▶ **About this task**: Starting at the top of the entries below, print each line exactly until the line with "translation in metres" has been printed too.

Source records:
----------------------------------------
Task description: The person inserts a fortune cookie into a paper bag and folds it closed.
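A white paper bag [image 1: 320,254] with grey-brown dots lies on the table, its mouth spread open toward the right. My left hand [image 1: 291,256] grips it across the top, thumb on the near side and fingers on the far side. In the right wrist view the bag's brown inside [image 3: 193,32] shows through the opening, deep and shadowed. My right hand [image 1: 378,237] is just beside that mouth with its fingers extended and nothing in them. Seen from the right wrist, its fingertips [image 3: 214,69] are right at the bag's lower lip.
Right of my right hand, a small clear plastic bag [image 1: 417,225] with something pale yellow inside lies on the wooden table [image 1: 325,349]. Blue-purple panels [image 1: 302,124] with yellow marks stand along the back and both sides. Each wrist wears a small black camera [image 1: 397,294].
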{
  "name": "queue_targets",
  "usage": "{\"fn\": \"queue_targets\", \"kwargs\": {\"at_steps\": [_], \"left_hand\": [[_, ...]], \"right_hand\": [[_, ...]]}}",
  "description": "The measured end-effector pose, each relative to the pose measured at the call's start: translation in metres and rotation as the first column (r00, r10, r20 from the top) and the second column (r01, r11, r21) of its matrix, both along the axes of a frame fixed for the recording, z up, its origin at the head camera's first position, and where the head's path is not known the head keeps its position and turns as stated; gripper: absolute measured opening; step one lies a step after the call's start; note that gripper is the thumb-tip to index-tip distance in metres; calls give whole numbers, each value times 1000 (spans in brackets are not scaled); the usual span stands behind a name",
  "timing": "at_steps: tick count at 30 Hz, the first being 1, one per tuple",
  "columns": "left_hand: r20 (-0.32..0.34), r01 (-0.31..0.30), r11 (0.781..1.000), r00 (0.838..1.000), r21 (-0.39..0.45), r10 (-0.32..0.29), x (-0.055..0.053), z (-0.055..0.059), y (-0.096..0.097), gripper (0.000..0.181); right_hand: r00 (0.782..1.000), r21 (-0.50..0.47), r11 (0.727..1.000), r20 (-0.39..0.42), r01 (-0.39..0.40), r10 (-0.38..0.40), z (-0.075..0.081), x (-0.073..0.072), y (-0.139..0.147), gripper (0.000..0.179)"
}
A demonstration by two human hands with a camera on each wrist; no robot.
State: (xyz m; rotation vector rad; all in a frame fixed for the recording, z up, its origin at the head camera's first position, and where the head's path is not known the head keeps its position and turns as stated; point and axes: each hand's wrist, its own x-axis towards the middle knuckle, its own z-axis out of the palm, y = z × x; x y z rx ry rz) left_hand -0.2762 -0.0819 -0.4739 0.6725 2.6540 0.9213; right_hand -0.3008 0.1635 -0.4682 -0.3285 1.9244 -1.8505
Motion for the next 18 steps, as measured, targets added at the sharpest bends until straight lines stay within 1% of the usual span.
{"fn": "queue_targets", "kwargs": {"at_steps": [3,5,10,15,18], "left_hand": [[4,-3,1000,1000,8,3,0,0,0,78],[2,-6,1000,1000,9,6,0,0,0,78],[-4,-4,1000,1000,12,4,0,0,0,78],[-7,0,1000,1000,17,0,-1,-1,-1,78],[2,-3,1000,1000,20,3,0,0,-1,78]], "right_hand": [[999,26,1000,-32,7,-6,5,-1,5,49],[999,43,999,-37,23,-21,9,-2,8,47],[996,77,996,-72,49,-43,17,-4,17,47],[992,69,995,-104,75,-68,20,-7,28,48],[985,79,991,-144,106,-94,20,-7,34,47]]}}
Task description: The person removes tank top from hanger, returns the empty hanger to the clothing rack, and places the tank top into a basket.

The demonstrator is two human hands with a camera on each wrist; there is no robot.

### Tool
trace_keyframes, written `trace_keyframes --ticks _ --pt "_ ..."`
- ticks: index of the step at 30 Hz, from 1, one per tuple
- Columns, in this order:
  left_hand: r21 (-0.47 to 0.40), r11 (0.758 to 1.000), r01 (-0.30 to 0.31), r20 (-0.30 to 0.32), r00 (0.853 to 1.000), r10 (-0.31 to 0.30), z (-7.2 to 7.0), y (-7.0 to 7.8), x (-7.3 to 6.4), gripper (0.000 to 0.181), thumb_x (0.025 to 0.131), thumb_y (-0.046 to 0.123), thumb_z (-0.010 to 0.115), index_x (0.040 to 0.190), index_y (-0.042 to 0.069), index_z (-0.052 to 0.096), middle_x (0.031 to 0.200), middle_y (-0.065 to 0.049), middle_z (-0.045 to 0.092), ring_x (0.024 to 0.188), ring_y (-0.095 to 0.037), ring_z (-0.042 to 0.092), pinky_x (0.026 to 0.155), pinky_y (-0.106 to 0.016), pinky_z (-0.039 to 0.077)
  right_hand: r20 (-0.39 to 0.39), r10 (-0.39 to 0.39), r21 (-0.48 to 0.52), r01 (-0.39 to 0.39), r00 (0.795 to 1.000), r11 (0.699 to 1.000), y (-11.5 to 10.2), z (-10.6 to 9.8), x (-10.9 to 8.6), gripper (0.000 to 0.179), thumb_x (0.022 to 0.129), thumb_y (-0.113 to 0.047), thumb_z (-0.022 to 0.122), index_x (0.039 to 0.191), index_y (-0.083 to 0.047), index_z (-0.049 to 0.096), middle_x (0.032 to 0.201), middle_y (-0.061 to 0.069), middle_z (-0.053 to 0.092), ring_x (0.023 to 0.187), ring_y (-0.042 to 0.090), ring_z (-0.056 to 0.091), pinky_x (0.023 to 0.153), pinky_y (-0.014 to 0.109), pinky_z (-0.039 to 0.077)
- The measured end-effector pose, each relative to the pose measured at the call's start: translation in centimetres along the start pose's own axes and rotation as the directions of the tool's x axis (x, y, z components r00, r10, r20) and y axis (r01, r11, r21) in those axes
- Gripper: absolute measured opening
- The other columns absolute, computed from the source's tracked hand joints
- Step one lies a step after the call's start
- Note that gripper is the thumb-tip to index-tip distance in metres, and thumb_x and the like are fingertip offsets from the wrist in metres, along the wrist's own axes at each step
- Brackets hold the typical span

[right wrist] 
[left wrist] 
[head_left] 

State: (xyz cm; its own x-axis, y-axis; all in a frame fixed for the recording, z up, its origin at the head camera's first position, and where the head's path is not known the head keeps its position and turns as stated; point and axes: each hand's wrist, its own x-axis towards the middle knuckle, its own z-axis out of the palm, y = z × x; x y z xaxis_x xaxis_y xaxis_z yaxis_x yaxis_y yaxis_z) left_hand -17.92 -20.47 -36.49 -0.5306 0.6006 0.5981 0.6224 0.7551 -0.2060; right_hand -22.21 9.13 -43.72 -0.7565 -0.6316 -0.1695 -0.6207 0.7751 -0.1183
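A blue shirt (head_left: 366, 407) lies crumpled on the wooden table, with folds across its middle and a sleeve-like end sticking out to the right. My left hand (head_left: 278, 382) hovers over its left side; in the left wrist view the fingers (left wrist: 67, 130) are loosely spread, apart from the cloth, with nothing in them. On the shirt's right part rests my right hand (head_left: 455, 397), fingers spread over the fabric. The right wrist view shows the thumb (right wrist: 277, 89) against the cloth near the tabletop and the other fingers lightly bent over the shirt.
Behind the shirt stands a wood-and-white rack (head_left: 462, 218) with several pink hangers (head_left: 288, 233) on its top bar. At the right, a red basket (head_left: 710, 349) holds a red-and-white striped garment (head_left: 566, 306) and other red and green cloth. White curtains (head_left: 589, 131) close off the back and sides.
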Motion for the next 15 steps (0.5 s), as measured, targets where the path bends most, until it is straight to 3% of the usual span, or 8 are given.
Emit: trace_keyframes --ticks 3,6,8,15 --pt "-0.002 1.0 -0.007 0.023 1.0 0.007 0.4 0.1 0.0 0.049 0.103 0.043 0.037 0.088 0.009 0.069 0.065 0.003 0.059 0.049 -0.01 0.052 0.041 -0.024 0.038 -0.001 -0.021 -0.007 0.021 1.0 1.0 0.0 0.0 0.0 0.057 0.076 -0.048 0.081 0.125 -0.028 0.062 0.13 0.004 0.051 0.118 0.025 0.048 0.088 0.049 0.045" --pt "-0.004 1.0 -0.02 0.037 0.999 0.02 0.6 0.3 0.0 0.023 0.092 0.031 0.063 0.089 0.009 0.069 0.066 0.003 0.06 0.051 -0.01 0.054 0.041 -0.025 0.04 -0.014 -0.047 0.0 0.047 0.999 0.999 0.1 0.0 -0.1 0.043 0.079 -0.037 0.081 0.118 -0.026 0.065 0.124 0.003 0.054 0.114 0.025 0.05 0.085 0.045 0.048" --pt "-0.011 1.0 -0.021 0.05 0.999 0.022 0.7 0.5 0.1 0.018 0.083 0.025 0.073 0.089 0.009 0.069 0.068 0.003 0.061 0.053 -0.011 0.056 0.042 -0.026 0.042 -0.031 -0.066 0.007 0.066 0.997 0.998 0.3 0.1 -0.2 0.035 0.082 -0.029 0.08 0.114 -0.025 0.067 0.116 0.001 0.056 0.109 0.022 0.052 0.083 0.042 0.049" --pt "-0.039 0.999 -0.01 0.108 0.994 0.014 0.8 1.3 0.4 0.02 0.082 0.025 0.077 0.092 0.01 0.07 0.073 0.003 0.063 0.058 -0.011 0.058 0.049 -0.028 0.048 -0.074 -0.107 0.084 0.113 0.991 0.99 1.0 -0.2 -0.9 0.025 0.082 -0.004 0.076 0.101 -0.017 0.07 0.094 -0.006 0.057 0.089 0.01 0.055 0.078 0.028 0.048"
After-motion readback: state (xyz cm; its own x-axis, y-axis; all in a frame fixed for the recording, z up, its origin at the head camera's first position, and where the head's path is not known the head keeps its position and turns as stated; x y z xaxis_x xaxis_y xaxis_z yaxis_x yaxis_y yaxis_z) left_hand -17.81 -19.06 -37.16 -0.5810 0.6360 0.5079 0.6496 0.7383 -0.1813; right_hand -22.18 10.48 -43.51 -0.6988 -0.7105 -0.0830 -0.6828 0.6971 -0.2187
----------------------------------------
▶ **Response box**:
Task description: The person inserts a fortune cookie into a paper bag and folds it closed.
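A white paper bag [image 1: 320,254] with grey-brown dots lies on the table, its mouth spread open toward the right. My left hand [image 1: 291,256] grips it across the top, thumb on the near side and fingers on the far side. In the right wrist view the bag's brown inside [image 3: 193,32] shows through the opening, deep and shadowed. My right hand [image 1: 378,237] is just beside that mouth with its fingers extended and nothing in them. Seen from the right wrist, its fingertips [image 3: 214,69] are right at the bag's lower lip.
Right of my right hand, a small clear plastic bag [image 1: 417,225] with something pale yellow inside lies on the wooden table [image 1: 325,349]. Blue-purple panels [image 1: 302,124] with yellow marks stand along the back and both sides. Each wrist wears a small black camera [image 1: 397,294].
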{
  "name": "queue_targets",
  "usage": "{\"fn\": \"queue_targets\", \"kwargs\": {\"at_steps\": [_], \"left_hand\": [[_, ...]], \"right_hand\": [[_, ...]]}}",
  "description": "The measured end-effector pose, each relative to the pose measured at the call's start: translation in metres and rotation as the first column (r00, r10, r20 from the top) and the second column (r01, r11, r21) of its matrix, both along the axes of a frame fixed for the recording, z up, its origin at the head camera's first position, and where the head's path is not known the head keeps its position and turns as stated; gripper: absolute measured opening; step one lies a step after the call's start; note that gripper is the thumb-tip to index-tip distance in metres; calls give whole numbers, each value times 1000 (spans in brackets are not scaled); the usual span stands behind a name",

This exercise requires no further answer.